* [Exercise aim] The pictures get left out, but everything else in the listing below must be duplicated exactly.

* [Data block]

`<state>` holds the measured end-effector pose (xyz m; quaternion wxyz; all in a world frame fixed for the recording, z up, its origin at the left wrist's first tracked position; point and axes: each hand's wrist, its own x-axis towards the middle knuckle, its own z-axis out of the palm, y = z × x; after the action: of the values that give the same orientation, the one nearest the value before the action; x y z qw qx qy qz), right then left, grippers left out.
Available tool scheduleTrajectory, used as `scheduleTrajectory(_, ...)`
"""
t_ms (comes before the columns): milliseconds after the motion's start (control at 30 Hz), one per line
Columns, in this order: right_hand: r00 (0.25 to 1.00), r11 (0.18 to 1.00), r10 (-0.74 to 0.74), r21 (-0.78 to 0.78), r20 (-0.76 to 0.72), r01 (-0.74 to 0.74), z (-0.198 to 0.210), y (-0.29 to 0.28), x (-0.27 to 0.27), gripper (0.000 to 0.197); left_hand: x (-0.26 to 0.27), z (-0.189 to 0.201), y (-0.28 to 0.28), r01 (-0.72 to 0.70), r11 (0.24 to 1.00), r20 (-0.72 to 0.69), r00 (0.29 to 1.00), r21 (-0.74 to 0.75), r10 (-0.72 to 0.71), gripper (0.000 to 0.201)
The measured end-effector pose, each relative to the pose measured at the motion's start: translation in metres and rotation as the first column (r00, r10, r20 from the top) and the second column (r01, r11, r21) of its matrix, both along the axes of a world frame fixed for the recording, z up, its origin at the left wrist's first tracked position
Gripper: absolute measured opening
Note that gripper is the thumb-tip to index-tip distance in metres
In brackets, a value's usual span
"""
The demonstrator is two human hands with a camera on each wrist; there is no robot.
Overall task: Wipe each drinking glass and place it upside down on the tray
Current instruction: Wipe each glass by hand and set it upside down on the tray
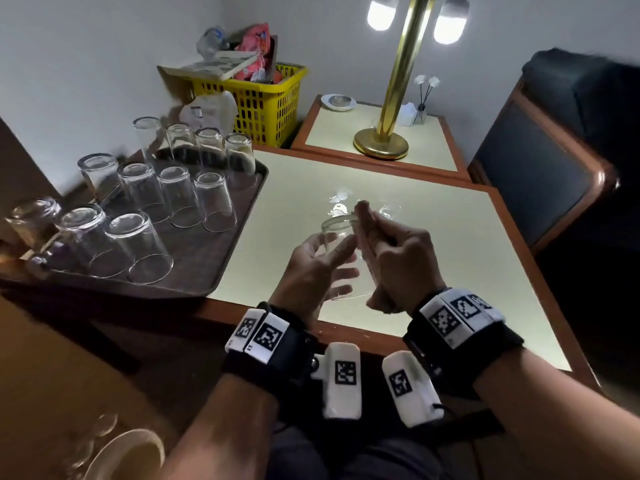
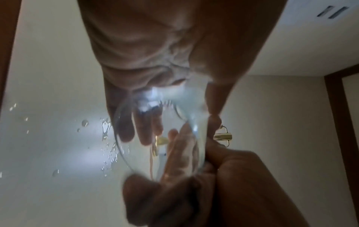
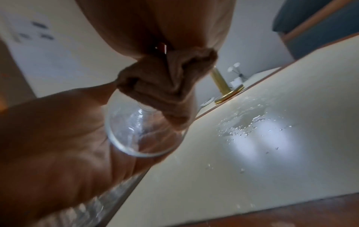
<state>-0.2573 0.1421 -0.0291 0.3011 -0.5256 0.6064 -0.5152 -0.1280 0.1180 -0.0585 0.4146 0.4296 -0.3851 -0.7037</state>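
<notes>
The left hand [image 1: 313, 268] holds a clear drinking glass [image 1: 341, 251] above the near middle of the table [image 1: 450, 244], its fingers curled round the glass wall, so this grip is grasping the glass. The glass is tilted, with its open rim pointing up and away from the person and its base low by the palms.

The right hand [image 1: 398, 265] is clenched round a tan cloth [image 1: 363, 223], and the bunched end of the cloth is pushed against the rim of the glass on its right side. In the right wrist view the cloth [image 3: 167, 86] sits crumpled at the top of the glass [image 3: 143, 130], and the left wrist view shows cloth through the glass wall, though blur hides how far in it goes.

On the table just beyond the hands lies a patch of water drops [image 1: 341, 199], catching the light.

To the left, a brown tray [image 1: 207, 258] rests on the table's left edge. It carries many clear glasses [image 1: 214, 199], all standing upside down in rows.

Far behind, a brass lamp [image 1: 388, 133] stands on a second small table beside a small dish [image 1: 338, 101]. A yellow basket [image 1: 266, 105] full of packets stands at the far wall.
</notes>
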Motion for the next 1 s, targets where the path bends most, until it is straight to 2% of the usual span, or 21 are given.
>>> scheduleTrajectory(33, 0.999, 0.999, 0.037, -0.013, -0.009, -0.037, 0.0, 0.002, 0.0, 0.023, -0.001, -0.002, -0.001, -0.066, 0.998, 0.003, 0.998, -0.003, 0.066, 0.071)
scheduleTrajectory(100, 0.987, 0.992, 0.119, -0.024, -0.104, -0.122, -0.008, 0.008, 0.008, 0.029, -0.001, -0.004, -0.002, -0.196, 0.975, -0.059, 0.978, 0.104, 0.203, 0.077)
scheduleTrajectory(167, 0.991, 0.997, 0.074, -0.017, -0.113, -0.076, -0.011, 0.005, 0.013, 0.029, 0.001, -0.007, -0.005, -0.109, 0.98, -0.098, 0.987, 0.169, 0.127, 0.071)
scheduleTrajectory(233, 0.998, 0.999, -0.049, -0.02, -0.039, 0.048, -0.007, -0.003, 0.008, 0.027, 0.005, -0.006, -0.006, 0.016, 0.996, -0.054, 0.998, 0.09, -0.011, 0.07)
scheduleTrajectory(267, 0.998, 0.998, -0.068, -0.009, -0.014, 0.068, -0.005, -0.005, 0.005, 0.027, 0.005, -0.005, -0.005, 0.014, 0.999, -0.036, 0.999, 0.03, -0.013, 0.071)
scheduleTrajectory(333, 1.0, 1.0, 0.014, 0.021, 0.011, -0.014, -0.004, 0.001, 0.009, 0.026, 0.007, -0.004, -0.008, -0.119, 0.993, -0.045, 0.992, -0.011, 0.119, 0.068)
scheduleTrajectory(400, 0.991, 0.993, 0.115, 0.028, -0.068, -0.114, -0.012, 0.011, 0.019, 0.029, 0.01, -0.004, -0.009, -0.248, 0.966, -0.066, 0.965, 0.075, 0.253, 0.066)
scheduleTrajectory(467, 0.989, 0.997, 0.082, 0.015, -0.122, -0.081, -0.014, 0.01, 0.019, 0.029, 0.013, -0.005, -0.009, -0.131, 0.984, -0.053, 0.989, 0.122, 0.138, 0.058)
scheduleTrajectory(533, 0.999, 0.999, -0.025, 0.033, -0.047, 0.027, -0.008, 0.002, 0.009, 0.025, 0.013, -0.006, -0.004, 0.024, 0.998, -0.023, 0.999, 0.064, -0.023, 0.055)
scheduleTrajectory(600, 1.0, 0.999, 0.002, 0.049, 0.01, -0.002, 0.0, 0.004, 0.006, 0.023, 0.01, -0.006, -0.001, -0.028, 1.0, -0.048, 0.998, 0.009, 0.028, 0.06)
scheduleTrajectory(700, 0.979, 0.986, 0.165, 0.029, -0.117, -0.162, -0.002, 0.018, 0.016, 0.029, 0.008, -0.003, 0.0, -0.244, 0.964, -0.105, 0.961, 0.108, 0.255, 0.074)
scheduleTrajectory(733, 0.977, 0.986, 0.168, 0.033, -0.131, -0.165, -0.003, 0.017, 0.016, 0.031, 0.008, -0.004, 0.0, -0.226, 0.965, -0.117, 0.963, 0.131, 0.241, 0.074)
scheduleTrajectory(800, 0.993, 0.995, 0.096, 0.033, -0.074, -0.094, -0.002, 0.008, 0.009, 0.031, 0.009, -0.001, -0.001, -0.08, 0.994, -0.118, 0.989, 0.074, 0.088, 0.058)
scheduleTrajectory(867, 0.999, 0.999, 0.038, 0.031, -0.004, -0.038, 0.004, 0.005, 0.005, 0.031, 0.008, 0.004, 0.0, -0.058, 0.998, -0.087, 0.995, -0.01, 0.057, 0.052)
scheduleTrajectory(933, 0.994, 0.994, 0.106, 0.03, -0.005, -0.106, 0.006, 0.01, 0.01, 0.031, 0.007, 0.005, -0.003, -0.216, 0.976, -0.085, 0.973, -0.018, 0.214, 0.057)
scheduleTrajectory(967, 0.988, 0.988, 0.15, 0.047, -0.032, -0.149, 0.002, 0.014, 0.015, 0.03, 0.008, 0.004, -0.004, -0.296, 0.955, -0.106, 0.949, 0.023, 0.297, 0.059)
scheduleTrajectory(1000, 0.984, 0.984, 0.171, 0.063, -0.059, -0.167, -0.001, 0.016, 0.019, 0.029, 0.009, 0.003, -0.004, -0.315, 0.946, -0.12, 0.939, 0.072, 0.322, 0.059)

* [Answer]
`<state>` holds the measured end-effector pose (xyz m; quaternion wxyz; all in a world frame fixed for the recording, z up, its origin at the left wrist's first tracked position; point and axes: each hand's wrist, its own x-axis towards the middle knuckle, its own z-axis out of the palm, y = z × x; after the action: of the values that give the same orientation, the one nearest the value before the action; x y z qw qx qy qz), right then left, grippers left out.
Available tool scheduleTrajectory, used as `scheduleTrajectory(_, ...)`
"""
t_ms (comes before the columns): milliseconds after the motion's start (control at 30 Hz), one per line
Columns, in this order: right_hand: r00 (0.25 to 1.00), r11 (0.18 to 1.00), r10 (-0.74 to 0.74), r21 (-0.78 to 0.78), r20 (-0.76 to 0.72), r01 (-0.74 to 0.74), z (-0.198 to 0.210), y (-0.29 to 0.28), x (-0.27 to 0.27), gripper (0.000 to 0.197); left_hand: x (-0.26 to 0.27), z (-0.189 to 0.201), y (-0.28 to 0.28), r01 (-0.72 to 0.70), r11 (0.24 to 1.00), r20 (-0.72 to 0.69), r00 (0.29 to 1.00), r21 (-0.74 to 0.75), r10 (-0.72 to 0.71), gripper (0.000 to 0.201)
The measured end-effector pose, each relative to the pose measured at the motion's start: translation in metres and rotation as the first column (r00, r10, r20 from the top) and the second column (r01, r11, r21) of its matrix, both along the axes of a world frame fixed for the recording, z up, its origin at the left wrist's first tracked position
Gripper: absolute measured opening
Note that gripper is the thumb-tip to index-tip distance in metres
In brackets, a value's usual span
"""
The demonstrator is two human hands with a camera on each wrist; there is no robot.
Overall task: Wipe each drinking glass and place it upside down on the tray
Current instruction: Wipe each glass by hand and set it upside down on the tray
<state>-0.2573 0.1421 -0.0291 0.3011 -0.5256 0.6064 -0.5152 -0.1280 0.1180 -0.0585 0.4146 0.4296 -0.3851 -0.7037</state>
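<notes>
The left hand [image 1: 313, 268] holds a clear drinking glass [image 1: 341, 251] above the near middle of the table [image 1: 450, 244], its fingers curled round the glass wall, so this grip is grasping the glass. The glass is tilted, with its open rim pointing up and away from the person and its base low by the palms.

The right hand [image 1: 398, 265] is clenched round a tan cloth [image 1: 363, 223], and the bunched end of the cloth is pushed against the rim of the glass on its right side. In the right wrist view the cloth [image 3: 167, 86] sits crumpled at the top of the glass [image 3: 143, 130], and the left wrist view shows cloth through the glass wall, though blur hides how far in it goes.

On the table just beyond the hands lies a patch of water drops [image 1: 341, 199], catching the light.

To the left, a brown tray [image 1: 207, 258] rests on the table's left edge. It carries many clear glasses [image 1: 214, 199], all standing upside down in rows.

Far behind, a brass lamp [image 1: 388, 133] stands on a second small table beside a small dish [image 1: 338, 101]. A yellow basket [image 1: 266, 105] full of packets stands at the far wall.
</notes>
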Motion for the next 1 s, targets where the path bends most, until it is straight to 2% of the usual span, or 21 are given.
>>> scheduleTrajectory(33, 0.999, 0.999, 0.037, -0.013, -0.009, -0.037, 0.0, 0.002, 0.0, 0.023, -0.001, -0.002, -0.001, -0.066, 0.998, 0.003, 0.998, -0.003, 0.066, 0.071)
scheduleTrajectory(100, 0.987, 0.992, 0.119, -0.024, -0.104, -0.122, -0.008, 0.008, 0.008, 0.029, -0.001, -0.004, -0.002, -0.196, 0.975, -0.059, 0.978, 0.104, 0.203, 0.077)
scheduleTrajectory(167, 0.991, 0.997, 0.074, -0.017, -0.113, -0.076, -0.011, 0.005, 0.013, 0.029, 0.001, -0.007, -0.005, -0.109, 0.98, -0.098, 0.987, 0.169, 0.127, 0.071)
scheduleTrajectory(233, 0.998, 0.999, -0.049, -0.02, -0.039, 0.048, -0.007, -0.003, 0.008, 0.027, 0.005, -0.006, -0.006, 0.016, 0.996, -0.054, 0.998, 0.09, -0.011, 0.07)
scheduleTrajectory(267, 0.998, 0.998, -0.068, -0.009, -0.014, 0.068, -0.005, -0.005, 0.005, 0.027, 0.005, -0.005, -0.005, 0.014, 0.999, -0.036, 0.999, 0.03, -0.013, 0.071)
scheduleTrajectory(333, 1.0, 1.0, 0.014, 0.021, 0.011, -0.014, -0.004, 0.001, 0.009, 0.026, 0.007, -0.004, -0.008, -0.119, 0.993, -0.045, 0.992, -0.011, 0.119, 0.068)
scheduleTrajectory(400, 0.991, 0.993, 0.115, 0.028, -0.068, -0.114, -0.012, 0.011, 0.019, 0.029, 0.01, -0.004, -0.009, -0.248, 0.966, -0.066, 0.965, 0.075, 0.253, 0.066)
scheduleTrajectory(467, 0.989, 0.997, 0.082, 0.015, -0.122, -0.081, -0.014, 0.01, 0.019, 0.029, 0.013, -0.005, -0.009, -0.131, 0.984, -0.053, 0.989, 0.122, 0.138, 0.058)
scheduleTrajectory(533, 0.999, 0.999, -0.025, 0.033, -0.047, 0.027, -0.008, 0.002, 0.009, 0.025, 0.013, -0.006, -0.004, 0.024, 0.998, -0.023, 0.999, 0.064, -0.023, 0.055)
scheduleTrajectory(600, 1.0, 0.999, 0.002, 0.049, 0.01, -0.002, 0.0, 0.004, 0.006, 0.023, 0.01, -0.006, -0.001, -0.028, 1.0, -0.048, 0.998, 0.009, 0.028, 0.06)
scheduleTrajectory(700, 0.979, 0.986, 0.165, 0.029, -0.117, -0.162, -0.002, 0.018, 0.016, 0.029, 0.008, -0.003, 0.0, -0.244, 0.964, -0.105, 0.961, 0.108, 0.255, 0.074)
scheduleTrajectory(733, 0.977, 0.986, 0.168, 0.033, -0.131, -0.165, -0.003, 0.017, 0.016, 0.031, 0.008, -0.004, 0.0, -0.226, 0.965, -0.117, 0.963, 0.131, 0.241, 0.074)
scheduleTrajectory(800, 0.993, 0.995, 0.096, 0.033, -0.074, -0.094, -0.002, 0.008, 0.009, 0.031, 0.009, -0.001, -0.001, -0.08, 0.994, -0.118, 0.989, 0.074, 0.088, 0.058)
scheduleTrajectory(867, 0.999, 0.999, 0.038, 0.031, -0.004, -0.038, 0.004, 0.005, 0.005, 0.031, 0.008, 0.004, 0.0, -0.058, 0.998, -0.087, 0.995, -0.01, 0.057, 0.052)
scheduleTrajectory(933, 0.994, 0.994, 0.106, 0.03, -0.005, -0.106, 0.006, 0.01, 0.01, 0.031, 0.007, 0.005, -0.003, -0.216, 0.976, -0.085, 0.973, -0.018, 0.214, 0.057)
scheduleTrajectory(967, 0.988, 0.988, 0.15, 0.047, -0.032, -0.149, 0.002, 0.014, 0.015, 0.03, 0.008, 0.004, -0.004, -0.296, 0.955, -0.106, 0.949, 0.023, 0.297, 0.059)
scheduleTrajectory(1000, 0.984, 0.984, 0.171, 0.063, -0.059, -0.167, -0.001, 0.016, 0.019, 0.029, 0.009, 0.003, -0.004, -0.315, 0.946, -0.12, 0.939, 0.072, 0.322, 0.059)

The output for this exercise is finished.